The task
Whatever the listing holds, output it without alteration.

Data
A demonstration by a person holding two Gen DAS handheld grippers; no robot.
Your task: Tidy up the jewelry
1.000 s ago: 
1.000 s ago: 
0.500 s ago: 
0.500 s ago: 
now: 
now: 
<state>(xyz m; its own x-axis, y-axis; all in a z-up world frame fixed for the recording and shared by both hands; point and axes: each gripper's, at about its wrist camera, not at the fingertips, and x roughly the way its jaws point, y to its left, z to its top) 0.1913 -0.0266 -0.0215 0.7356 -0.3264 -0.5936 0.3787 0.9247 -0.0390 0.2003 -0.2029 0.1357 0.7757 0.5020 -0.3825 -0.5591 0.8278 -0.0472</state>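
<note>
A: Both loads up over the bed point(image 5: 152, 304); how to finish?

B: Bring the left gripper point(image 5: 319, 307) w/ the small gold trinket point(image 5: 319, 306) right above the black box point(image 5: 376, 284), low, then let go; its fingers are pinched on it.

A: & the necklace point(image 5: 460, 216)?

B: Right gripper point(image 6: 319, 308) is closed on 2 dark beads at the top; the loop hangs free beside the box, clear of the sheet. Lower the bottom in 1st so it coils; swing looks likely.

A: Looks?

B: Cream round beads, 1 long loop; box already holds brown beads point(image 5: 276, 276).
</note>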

Exercise output
A demonstration by a person holding two Gen DAS handheld grippers; no robot.
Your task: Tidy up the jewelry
1.000 s ago: 
1.000 s ago: 
0.500 s ago: 
0.500 s ago: 
now: 
now: 
<state>(xyz m; its own x-axis, y-axis; all in a z-up world frame fixed for the recording and shared by both hands; point and axes: each gripper's, at about its wrist camera, not at the fingertips, and x roughly the way its jaws point, y to its left, z to its top) 0.1913 -0.0266 -0.0215 0.7356 -0.3264 -0.5936 0.3787 0.9247 -0.0390 0.2003 -0.2029 0.1357 0.7757 0.5020 -0.3825 -0.5591 0.8278 -0.0472</state>
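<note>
A: Both loads up over the bed point(image 5: 152, 304); how to finish?

B: Bring the left gripper point(image 5: 319, 307) w/ the small gold trinket point(image 5: 319, 306) right above the black box point(image 5: 376, 284), low, then let go; its fingers are pinched on it.

A: & the necklace point(image 5: 460, 216)?

B: Right gripper point(image 6: 319, 308) is closed on 2 dark beads at the top; the loop hangs free beside the box, clear of the sheet. Lower the bottom in 1st so it coils; swing looks likely.

A: Looks?

B: Cream round beads, 1 long loop; box already holds brown beads point(image 5: 276, 276).
</note>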

This completes the required output.